• **TRY IT**:
Would you copy the full listing that follows without changing a thing?

• **DATA SECTION**:

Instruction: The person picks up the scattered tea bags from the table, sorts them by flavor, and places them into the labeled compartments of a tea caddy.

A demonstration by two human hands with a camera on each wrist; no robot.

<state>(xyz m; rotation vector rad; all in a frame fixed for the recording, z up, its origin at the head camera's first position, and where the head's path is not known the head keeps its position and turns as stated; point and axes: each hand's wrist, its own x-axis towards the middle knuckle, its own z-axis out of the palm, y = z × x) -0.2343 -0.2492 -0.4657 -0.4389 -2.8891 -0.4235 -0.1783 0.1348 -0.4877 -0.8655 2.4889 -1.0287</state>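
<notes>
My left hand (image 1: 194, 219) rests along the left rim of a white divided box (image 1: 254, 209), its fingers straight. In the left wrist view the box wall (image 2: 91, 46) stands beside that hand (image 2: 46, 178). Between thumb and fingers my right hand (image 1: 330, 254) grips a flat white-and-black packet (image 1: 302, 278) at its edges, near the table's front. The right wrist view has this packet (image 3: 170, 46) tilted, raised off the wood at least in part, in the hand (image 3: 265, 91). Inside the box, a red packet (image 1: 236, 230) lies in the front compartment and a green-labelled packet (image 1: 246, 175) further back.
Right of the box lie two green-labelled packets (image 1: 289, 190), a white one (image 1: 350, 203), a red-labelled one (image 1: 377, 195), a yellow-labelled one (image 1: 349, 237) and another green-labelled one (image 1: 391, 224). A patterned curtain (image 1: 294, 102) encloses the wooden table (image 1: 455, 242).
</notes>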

• **COMPLETED EXERCISE**:
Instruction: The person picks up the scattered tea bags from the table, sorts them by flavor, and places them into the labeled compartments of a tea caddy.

A demonstration by two human hands with a camera on each wrist; no robot.

<state>(xyz m; rotation vector rad; all in a frame fixed for the recording, z up, its origin at the head camera's first position, and where the head's path is not known the head keeps its position and turns as stated; point and axes: each hand's wrist, its own x-axis towards the middle knuckle, its own z-axis out of the palm, y = z × x) -0.2343 -0.2492 -0.4657 -0.4389 -2.8891 -0.4235 -0.1783 0.1348 -0.4877 -0.8655 2.4889 -1.0287</state>
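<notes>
My left hand (image 1: 194, 219) rests along the left rim of a white divided box (image 1: 254, 209), its fingers straight. In the left wrist view the box wall (image 2: 91, 46) stands beside that hand (image 2: 46, 178). Between thumb and fingers my right hand (image 1: 330, 254) grips a flat white-and-black packet (image 1: 302, 278) at its edges, near the table's front. The right wrist view has this packet (image 3: 170, 46) tilted, raised off the wood at least in part, in the hand (image 3: 265, 91). Inside the box, a red packet (image 1: 236, 230) lies in the front compartment and a green-labelled packet (image 1: 246, 175) further back.
Right of the box lie two green-labelled packets (image 1: 289, 190), a white one (image 1: 350, 203), a red-labelled one (image 1: 377, 195), a yellow-labelled one (image 1: 349, 237) and another green-labelled one (image 1: 391, 224). A patterned curtain (image 1: 294, 102) encloses the wooden table (image 1: 455, 242).
</notes>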

No more work is needed for this exercise.